Step 10. Watch out for multiple fake accounts that are connected to each other
It used to be good enough to see if someone had an active group of friends. Then you were almost certain that it was a real account. Sadly that is now over!
- It is becoming more and more common for one person to manage multiple fake accounts and pretend to be a group of people just to make the accounts more believable.
- A good example of this is the case of Natalia Burgess, a woman who made many young men believe they were dealing with all kinds of young women - just because she wasn't getting enough love herself. Impostors like Burgess have a day job making fake accounts credible, including accounts on other social media and personal websites.
Step 11. Look closely for contradictions
There is always something in the web of lies that shows you that something is wrong. If someone has multiple fake accounts, this person will at some point get confused and start mixing up stories.
If you notice inconsistencies in answers to questions or in their comments, it's a good idea to record them and stay alert for more errors
Step 12. Be alert to claims that don't match the profile they've outlined
For example, if an adult pretends to be a teenager, they might say something about a historical event that they normally wouldn't know about. It is also possible that they know far too much about a certain subject, while that is not at all true with regard to other interests.
Keep a close eye on what the suspect is saying. Nobody is perfect, eventually they fall through the basket and then it may turn out that your feeling was right
Step 13. Always pay attention to declarations of love
It is always suspicious when someone says that you are in love when you hardly know the person in question and have never met them in person. Some people like to play with the feelings of others, some are especially in love with the idea of internet love and some are looking for money, sex or drugs.
- When someone declares their love for you on Facebook, ask yourself. Is it too fast? Is it strange? Does it give you the creeps? Trust your gut and remove the friend.
- If someone asks you for sexy photos, alarm bells should immediately ring. A fake account is often used to collect nude photos that then take on a life of their own on the internet.
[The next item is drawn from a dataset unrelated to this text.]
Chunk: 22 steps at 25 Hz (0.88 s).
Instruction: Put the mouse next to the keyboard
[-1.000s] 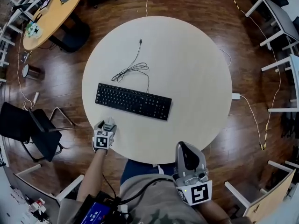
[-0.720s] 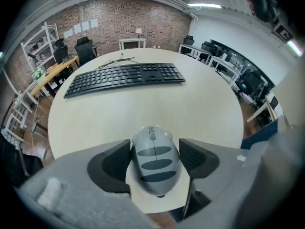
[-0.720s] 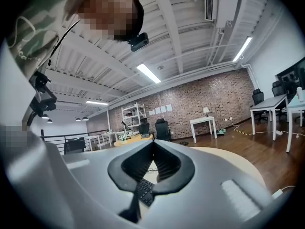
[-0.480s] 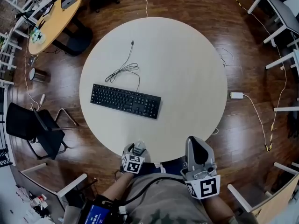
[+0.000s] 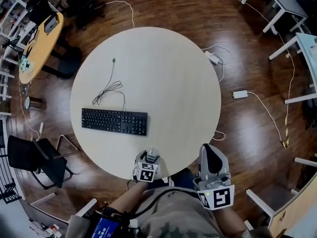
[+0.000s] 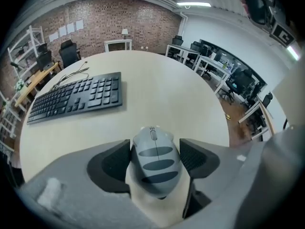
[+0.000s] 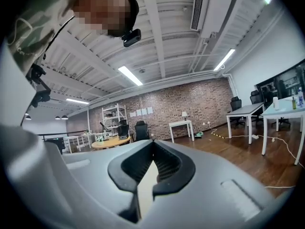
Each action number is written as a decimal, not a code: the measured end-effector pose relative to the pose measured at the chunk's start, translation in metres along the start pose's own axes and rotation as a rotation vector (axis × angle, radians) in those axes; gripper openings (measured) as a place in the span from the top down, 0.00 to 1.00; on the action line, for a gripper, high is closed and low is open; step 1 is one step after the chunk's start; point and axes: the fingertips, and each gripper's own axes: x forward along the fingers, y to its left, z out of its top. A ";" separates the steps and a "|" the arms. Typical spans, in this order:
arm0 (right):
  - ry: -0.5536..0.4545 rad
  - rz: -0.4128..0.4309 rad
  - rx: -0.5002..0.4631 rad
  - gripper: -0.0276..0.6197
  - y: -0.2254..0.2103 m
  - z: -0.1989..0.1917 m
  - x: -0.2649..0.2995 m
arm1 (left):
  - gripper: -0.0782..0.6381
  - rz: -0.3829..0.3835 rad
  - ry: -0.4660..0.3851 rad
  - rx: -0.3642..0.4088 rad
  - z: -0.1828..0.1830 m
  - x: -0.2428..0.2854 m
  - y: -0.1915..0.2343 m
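Note:
A grey mouse point(image 6: 154, 160) with darker stripes sits between the two dark pads of my left gripper point(image 6: 155, 160), which is shut on it. In the head view that left gripper point(image 5: 150, 157) hangs over the near edge of the round table point(image 5: 163, 83). The black keyboard point(image 5: 114, 121) lies on the table's left half, its cable point(image 5: 110, 87) coiled behind it; in the left gripper view the keyboard point(image 6: 74, 96) lies ahead and to the left. My right gripper point(image 5: 211, 163) is held off the table at the near right, jaws shut with nothing between them point(image 7: 151, 165).
A wooden side table point(image 5: 38, 39) stands at the far left and a black chair point(image 5: 34, 155) at the near left. Cables and a power brick point(image 5: 239, 94) lie on the wood floor to the right, and white desks point(image 5: 277, 4) stand at the far right.
My left gripper with the mouse has swung from the table's near-left edge to its near middle edge. The view has shifted, so the table and keyboard sit further left.

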 end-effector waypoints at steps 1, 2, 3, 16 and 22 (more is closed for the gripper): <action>-0.001 -0.014 0.001 0.95 -0.007 0.000 -0.002 | 0.42 -0.009 -0.026 0.021 0.015 0.008 -0.007; -0.001 -0.027 0.002 0.95 -0.013 0.000 -0.005 | 0.42 -0.018 -0.046 0.033 0.030 0.016 -0.014; 0.002 -0.039 0.002 0.95 -0.019 0.000 -0.008 | 0.42 -0.028 -0.055 0.036 0.043 0.023 -0.022; 0.024 -0.202 0.036 0.95 -0.076 -0.004 -0.040 | 0.41 -0.080 -0.154 0.090 0.199 0.096 -0.071; 0.017 -0.172 0.041 0.95 -0.062 -0.001 -0.044 | 0.41 -0.108 -0.175 0.074 0.199 0.089 -0.079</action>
Step 14. Delete them as a friend
If you don't trust the case or are not sure, always pull the plug. This is not about real friends or family and you can save yourself a lot of suffering.
Warn other friends if you know they are also friends with the fake account; one of the tactics is to befriend several people in the same circle to make it seem more believable
- Be careful what you put online and what you tell people you don't really know. Some people seem very caring until they have enough information and then they can start trying to blackmail you. Keep speaking in general terms if you barely know someone, never tell them anything that is private.
- Check the links they provide, for example to personal web pages and other social media. Check if the story is correct.
- Look for evidence of interacting with their friends outside of the internet. But keep in mind that too can be fake.